Re: [PATCH] nvme-rdma: complete requests from ->timeout

From: Jaesoo Lee
Date: Sat Dec 08 2018 - 01:29:00 EST


Now, I see that my patch is not safe and can cause double completions.
However, I am having a hard time finding out a good solution to
barrier the racing completions.

Could you suggest where the fix should go and what should it look
like? We can provide more details on reproducing this issue if that
helps.

On Fri, Dec 7, 2018 at 6:04 PM Keith Busch <keith.busch@xxxxxxxxx> wrote:
>
> On Fri, Dec 07, 2018 at 12:05:37PM -0800, Sagi Grimberg wrote:
> >
> > > Could you please take a look at this bug and code review?
> > >
> > > We are seeing more instances of this bug and found that reconnect_work
> > > could hang as well, as can be seen from below stacktrace.
> > >
> > > Workqueue: nvme-wq nvme_rdma_reconnect_ctrl_work [nvme_rdma]
> > > Call Trace:
> > > __schedule+0x2ab/0x880
> > > schedule+0x36/0x80
> > > schedule_timeout+0x161/0x300
> > > ? __next_timer_interrupt+0xe0/0xe0
> > > io_schedule_timeout+0x1e/0x50
> > > wait_for_completion_io_timeout+0x130/0x1a0
> > > ? wake_up_q+0x80/0x80
> > > blk_execute_rq+0x6e/0xa0
> > > __nvme_submit_sync_cmd+0x6e/0xe0
> > > nvmf_connect_admin_queue+0x128/0x190 [nvme_fabrics]
> > > ? wait_for_completion_interruptible_timeout+0x157/0x1b0
> > > nvme_rdma_start_queue+0x5e/0x90 [nvme_rdma]
> > > nvme_rdma_setup_ctrl+0x1b4/0x730 [nvme_rdma]
> > > nvme_rdma_reconnect_ctrl_work+0x27/0x70 [nvme_rdma]
> > > process_one_work+0x179/0x390
> > > worker_thread+0x4f/0x3e0
> > > kthread+0x105/0x140
> > > ? max_active_store+0x80/0x80
> > > ? kthread_bind+0x20/0x20
> > >
> > > This bug is produced by setting MTU of RoCE interface to '568' for
> > > test while running I/O traffics.
> >
> > I think that with the latest changes from Keith we can no longer rely
> > on blk-mq to barrier racing completions.
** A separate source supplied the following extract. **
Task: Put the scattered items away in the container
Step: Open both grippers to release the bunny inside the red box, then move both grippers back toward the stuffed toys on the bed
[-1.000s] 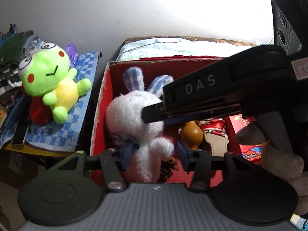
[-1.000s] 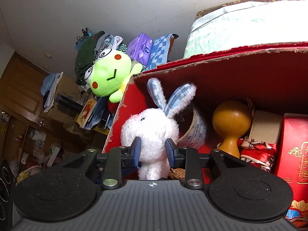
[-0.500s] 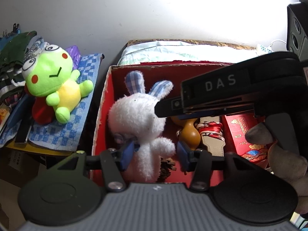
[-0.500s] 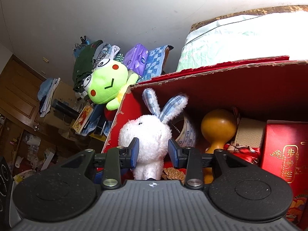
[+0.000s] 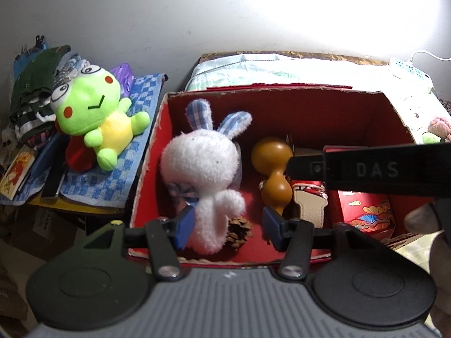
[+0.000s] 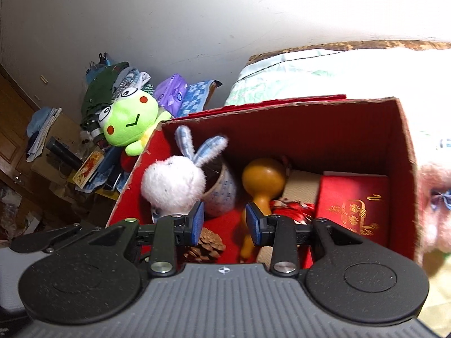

We will probably need
> > to barrier ourselves in nvme-rdma...
>
> You really need to do that anyway. If you were relying on blk-mq to save
> you from double completions by ending a request in the nvme driver while
> the lower half can still complete the same one, the only thing preventing
> data corruption is the probability the request wasn't reallocated for a
> new command.